И только негромкие трели губной гармошки расплывались со стороны забора в этом прохладном безмолвии.
Иван, до боли сжимая в руке нож, замер в густой, непроницаемой тени яблони, вжался в ее живой, теплый ствол и высматривал силуэт "жерди". Было видно, как тот встал у забора, потянулся, и вновь уселся, наигрывая все ту же, незнакомую Ивану мелодию.
Где-то на самых окраинах Цветаева залаяла собака, и совсем с другой стороны пришел ей слабый ответ.
"Так... Соберись теперь, думай только о том, как выполнить свой замысел.

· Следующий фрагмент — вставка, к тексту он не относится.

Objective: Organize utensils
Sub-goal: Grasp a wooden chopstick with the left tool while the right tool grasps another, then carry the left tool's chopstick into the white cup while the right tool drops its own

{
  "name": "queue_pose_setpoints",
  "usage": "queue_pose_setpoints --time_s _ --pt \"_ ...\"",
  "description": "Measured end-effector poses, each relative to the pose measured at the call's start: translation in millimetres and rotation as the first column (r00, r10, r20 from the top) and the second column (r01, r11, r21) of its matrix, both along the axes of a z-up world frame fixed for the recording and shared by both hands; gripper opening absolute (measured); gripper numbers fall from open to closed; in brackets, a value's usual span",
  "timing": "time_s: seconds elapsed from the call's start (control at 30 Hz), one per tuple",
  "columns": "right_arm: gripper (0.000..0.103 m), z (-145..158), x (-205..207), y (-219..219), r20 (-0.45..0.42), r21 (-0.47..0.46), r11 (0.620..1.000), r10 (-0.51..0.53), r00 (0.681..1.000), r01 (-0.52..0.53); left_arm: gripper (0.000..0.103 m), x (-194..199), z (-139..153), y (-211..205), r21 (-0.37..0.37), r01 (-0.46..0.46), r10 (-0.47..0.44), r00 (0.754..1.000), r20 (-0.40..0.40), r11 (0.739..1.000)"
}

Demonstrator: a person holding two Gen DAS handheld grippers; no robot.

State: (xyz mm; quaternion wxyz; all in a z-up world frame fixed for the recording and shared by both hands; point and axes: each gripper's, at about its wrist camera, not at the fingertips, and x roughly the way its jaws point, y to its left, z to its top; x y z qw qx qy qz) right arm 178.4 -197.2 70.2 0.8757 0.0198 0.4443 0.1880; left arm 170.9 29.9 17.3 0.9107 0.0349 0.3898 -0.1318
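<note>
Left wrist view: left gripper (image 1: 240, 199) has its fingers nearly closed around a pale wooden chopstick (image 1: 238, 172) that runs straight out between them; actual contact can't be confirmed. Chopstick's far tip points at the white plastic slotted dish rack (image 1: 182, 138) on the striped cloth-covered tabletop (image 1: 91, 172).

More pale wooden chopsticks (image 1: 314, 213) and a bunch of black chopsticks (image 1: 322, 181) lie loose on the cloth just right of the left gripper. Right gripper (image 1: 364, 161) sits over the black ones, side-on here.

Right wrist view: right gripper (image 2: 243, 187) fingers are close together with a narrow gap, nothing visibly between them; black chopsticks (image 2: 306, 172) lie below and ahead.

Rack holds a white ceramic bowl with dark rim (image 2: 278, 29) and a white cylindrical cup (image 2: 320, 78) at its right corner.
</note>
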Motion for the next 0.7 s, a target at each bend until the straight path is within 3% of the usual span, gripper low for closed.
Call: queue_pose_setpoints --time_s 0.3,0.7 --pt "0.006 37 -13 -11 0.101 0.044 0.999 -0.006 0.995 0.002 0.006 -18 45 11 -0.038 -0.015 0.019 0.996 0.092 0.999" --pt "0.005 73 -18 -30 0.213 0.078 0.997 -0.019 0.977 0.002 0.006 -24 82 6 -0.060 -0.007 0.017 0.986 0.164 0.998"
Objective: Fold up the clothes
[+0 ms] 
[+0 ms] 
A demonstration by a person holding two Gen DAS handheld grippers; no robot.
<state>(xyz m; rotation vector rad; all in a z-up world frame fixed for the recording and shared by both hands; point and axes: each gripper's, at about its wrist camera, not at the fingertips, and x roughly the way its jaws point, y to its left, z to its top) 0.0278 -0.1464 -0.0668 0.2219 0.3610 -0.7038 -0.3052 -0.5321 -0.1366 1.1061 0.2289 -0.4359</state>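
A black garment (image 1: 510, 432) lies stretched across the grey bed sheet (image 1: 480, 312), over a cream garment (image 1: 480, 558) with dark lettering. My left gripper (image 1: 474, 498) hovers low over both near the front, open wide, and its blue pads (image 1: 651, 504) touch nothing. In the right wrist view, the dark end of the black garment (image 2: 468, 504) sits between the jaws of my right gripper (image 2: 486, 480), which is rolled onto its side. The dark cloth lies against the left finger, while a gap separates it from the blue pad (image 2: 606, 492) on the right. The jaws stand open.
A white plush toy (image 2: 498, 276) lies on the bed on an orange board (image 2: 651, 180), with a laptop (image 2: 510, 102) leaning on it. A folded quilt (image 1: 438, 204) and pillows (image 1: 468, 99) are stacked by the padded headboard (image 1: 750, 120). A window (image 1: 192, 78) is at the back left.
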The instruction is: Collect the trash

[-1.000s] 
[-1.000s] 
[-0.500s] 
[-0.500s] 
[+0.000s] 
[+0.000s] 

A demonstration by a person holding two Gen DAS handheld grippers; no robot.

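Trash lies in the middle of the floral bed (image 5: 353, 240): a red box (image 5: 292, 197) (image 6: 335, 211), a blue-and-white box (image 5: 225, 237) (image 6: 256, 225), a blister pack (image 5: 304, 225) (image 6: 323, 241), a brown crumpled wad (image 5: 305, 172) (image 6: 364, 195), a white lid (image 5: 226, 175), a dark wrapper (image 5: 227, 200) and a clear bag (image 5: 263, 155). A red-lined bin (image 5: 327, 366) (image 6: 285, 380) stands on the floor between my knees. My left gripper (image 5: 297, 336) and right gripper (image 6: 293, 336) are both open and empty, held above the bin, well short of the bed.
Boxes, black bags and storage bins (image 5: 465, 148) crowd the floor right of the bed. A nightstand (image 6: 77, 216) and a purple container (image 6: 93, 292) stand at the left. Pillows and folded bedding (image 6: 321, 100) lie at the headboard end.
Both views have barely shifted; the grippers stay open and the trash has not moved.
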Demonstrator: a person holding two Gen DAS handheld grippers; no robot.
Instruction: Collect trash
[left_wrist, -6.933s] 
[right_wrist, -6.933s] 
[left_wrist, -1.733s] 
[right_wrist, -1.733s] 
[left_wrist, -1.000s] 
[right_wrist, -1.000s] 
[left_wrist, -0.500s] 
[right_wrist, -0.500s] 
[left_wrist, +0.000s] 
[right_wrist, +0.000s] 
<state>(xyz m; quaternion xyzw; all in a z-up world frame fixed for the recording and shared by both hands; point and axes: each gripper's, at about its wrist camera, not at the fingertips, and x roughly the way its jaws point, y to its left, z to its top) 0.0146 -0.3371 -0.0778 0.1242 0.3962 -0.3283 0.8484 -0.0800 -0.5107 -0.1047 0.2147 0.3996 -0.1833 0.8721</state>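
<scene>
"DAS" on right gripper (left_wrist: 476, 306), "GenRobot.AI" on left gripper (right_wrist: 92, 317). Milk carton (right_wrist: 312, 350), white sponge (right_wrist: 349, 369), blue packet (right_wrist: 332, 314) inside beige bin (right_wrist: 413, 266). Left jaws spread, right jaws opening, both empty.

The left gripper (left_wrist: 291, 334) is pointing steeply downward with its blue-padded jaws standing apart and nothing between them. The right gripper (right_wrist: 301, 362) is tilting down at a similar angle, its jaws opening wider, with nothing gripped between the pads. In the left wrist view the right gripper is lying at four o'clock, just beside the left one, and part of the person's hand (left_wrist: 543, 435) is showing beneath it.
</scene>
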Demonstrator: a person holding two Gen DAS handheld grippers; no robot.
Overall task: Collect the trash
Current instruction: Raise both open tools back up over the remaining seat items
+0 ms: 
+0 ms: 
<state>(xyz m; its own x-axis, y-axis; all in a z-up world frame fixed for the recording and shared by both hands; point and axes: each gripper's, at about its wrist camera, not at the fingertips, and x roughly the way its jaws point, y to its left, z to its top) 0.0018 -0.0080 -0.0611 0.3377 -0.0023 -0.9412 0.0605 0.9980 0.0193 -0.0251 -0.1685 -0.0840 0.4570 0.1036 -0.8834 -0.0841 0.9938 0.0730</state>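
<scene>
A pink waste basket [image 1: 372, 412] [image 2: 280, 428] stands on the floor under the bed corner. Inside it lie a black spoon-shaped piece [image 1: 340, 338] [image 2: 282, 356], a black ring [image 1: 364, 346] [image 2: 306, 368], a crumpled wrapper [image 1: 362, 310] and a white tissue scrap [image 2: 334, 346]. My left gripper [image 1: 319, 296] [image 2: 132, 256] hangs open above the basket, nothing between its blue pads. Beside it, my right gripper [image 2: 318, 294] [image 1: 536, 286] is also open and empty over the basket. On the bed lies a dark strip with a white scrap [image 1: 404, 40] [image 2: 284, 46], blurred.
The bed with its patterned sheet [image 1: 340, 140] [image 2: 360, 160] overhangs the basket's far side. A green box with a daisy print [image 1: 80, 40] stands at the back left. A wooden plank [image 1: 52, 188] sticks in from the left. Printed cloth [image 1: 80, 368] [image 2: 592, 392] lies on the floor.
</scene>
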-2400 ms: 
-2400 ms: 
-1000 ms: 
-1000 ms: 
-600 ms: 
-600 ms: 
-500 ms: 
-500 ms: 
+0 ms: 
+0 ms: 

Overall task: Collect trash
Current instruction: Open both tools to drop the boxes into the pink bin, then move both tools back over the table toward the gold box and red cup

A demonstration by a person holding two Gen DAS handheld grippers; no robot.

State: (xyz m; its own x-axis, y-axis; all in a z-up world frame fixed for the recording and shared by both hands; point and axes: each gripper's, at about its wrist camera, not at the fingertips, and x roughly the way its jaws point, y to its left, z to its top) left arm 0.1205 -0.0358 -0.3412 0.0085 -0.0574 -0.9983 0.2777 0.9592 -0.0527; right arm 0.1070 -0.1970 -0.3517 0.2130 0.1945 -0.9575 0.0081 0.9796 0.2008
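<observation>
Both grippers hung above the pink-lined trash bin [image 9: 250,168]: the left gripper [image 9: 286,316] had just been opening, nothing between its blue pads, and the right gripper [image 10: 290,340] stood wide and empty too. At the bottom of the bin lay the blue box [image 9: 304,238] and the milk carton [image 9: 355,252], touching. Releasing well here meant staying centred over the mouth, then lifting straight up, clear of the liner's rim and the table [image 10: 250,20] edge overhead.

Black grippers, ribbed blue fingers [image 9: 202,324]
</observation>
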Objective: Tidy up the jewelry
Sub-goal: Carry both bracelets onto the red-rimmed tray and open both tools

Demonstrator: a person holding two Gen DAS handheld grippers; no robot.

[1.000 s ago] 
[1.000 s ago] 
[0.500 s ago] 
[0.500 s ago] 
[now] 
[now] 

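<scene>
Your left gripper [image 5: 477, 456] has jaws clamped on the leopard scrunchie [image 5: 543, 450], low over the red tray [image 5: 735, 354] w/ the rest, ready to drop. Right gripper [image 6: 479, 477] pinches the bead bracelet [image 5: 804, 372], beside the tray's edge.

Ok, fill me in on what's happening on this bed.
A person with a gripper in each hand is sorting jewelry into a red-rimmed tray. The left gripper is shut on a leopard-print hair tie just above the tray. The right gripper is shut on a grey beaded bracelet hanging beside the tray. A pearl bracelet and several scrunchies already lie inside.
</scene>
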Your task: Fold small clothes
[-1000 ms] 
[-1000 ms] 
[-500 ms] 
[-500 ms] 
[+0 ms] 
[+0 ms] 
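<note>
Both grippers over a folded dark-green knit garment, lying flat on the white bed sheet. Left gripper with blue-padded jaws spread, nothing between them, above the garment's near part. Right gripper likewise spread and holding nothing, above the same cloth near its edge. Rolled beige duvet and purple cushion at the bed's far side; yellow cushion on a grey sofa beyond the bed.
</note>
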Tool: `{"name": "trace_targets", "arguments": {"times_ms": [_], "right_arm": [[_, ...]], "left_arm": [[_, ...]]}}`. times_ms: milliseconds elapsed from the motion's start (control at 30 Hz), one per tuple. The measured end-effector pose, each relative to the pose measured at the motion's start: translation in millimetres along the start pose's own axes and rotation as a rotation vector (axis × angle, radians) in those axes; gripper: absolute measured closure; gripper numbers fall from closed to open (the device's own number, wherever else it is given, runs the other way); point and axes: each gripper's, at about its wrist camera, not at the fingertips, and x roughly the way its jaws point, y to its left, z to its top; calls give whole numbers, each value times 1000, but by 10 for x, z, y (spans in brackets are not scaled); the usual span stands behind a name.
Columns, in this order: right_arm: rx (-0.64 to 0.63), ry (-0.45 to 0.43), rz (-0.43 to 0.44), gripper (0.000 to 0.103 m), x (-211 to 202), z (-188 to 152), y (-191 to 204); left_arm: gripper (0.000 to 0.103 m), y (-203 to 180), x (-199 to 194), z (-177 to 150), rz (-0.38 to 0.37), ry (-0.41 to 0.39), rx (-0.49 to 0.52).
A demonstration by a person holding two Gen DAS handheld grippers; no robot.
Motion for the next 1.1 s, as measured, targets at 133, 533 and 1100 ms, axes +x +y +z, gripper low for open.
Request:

Быть может, просто подойти к нему, сказать что-нибудь. Нет, он сразу насторожится, достанет свой револьвер. Ведь я к нему никогда не подходил, ведь я боялся его и боюсь - боюсь, что он говорит правду... Значит, надо ползком, как когда-то в бою, мы отступали тогда и над головами свистели пули, из пулеметов стреляли, над самой землей били, и страшно голову было приподнять и хотелось вжаться в землю, в ее глубины от этого свинца уйти. Мы тогда в нее и вжимались, а пули то над самой головой так и свистели, так и свистели... Все, ползу."
Он бесшумно метнулся на землю и пополз, сотрясаясь от страха и возбуждения всем телом. Он пытался, но не мог хоть немного успокоиться, напротив дрожь все усиливалась...
"Да так я и нож поднять не смогу... Дрожь... О-ох, не могу, все тело сводит, так сейчас прямо среди грядок и запрыгаю, надо успокоиться, обязательно... Так, стоп."
Он замер и затем медленно перевернулся на спину.
Яркое, звездное небо - что описывать его, каждый хоть раз в жизни любовался им, а тот кто не любовался, не пытался постичь взором эту бесконечность, тот либо глупец, либо слепой. В точности то, что увидел тогда над своей головой Иван можете увидеть и вы, выйдя в ночную сентябрьскую пору в далекое от города поле и задрав голову.
Он пролежал так несколько минут, и не издал за это время ни единого звука, он не дышал, а сердце его вздрагивало так же слабо, как и эти бесконечно далекие, несущие отблески изначального, чистого творения светила. Потом он медленно протянул навстречу им руку с ножом и она оказалась бесконечно маленькой, ничтожной, какой-то никчемной соринкой против этой темной глубины. Он поспешил ее убрать испугавшись не немца, но чего то высшего, грозного и вечного внимательно взирающего на него из этой глубины.
Пронеслись в голове строки из давно прочитанной книги по астрономии. Солнце, там говорилось, лишь одна из миллиардов звезд, составляющих одну из рек галактики, другая же звездная река в виде Млечного пути опоясывала все небо.